真琴様は「不動明王はちょっと盛りすぎでは」と小声でこぼし、私は足先でそっとつついた。
義父様は上機嫌のまま、すぱっと次の話を切り出す。
「常陸、高野山近くにも城を与える」
「ちょっと、待ってください! 流石にそれは……比叡山で手一杯ですって!」
即答する真琴様。私は思わず扇で口元を隠す。――“胃にもうひとつ城は入らない”と顔が言っていた。
「なんだ、融通の利かぬ男よな」
そう言いながらも、義父様の目尻は笑っている。腰の短刀をすらりと抜き、柄をこちらへ向けた。
「取りあえずの褒美だ」
短刀の鞘は黒塗りに金の蒔絵が細やかで、光を吸っては返す。
真琴様が両手で受けると、義父様は満足げに踵を返し、千宗易殿へ軽く一礼して茶室を後にされた。蘭丸が玉砂利へ音を残して続く。

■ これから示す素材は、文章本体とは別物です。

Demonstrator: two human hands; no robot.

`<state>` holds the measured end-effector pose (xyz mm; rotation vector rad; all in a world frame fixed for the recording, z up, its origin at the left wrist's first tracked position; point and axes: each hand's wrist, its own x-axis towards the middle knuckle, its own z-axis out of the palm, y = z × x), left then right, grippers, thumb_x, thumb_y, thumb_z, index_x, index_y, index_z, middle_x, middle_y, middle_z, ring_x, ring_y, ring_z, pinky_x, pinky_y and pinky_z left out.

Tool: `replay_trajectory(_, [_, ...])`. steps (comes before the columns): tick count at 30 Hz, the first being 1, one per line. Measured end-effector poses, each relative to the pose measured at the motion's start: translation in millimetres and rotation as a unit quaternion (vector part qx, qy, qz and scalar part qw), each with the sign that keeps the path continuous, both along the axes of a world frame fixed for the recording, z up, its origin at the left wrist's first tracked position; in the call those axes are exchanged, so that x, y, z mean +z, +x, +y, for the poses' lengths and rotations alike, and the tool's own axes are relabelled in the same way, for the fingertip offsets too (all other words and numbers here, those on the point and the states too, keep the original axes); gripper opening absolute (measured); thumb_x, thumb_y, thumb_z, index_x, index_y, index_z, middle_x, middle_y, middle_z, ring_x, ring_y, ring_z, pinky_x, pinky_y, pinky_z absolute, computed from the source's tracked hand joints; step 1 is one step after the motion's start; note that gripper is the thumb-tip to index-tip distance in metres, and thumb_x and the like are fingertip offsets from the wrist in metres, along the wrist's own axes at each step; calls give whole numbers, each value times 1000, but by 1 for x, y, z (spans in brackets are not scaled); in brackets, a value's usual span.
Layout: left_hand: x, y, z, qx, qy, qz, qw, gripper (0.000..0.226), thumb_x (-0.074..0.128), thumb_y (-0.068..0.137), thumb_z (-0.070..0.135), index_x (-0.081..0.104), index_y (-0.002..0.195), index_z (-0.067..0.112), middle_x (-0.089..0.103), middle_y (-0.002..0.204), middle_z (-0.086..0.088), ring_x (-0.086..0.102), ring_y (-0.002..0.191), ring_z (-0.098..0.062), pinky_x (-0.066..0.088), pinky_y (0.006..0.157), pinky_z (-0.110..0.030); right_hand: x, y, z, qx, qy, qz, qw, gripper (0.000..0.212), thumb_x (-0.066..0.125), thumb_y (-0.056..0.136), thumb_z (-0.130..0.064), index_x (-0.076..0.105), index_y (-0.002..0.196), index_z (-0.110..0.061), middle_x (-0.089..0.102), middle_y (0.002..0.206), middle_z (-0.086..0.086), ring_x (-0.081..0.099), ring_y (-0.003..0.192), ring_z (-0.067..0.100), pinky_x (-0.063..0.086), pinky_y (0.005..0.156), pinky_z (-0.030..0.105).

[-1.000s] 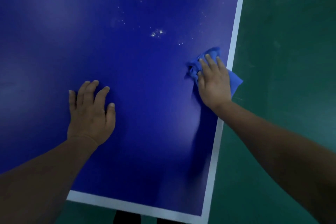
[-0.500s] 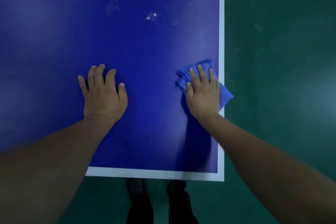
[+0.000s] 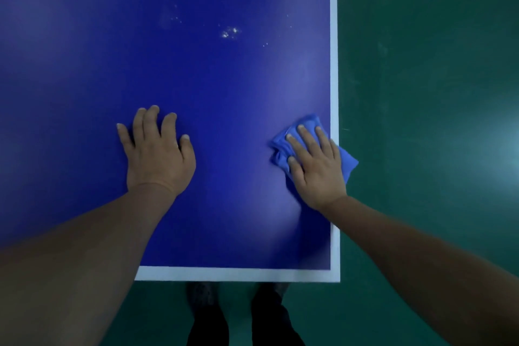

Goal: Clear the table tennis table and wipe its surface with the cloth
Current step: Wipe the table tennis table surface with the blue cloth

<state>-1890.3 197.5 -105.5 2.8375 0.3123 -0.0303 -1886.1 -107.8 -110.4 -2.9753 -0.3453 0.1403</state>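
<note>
The dark blue table tennis table [image 3: 213, 87] with a white border fills most of the view; its near right corner is at the lower right. A crumpled blue cloth [image 3: 307, 125] lies at the right edge, one corner hanging over the border. My right hand [image 3: 316, 166] presses flat on the cloth, fingers spread over it. My left hand [image 3: 157, 152] rests palm down on the bare surface to the left, fingers apart, holding nothing. Small white specks [image 3: 230, 32] dot the surface farther up.
Green floor [image 3: 427, 121] lies to the right of the table and below its near edge. My dark shoes and trouser legs [image 3: 238, 314] stand just under the near edge.
My right hand has drawn the cloth toward me along the right edge. The view has turned so the table edges now run straight, and my left hand stays planted on the surface.
</note>
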Motion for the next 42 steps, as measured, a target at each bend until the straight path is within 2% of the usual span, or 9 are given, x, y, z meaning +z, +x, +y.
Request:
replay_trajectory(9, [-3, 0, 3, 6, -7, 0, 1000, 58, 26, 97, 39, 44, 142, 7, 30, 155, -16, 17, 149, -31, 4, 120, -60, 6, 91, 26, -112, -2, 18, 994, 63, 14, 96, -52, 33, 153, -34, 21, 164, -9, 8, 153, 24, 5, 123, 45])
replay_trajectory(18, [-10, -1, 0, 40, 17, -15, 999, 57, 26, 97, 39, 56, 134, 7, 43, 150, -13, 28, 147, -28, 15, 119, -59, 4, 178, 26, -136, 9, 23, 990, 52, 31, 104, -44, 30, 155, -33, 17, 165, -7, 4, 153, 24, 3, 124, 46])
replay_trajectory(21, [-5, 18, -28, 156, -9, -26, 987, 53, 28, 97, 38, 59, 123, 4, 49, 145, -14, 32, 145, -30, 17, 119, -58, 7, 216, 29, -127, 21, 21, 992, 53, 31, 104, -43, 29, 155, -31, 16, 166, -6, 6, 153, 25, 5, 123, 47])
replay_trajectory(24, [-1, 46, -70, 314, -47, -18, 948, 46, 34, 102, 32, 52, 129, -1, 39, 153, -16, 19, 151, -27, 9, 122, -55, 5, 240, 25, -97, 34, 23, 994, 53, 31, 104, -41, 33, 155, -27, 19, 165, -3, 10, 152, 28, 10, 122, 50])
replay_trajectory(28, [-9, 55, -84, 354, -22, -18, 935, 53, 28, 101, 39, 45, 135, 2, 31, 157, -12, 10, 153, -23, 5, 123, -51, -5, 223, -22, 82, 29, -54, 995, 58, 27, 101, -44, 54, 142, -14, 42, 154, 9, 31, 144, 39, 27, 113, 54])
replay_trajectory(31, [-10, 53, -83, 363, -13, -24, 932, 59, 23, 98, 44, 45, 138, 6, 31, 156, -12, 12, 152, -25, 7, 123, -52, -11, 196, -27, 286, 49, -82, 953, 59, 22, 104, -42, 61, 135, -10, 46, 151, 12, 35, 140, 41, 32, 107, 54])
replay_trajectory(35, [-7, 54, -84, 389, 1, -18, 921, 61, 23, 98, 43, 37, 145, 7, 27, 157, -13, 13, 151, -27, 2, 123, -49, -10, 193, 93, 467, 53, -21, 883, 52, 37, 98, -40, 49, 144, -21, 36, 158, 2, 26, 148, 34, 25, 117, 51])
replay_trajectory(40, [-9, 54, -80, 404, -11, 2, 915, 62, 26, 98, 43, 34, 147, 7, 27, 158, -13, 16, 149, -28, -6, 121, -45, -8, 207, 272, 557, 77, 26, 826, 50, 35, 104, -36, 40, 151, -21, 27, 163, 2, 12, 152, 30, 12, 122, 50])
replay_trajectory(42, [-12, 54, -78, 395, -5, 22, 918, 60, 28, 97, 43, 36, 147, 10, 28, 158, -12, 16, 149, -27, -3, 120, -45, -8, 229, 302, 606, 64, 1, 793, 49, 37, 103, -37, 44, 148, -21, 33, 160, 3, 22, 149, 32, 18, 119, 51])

炉の湯が、また「松風」と鳴りはじめる。千宗易殿が、ぽつりと呟いた。
「ほんま……人を動かしはるお方どすなぁ、常陸様は」
私は膝前で扇を畳み、息を静かに長く吐く。
城の図面、湖の風、そして一通の手紙。真琴様の軽口と、義父様の豪快さ。戦国の剛と柔が、今この小さな茶室で、ひとつの湯気になって立ちのぼっている――そんな心地がした。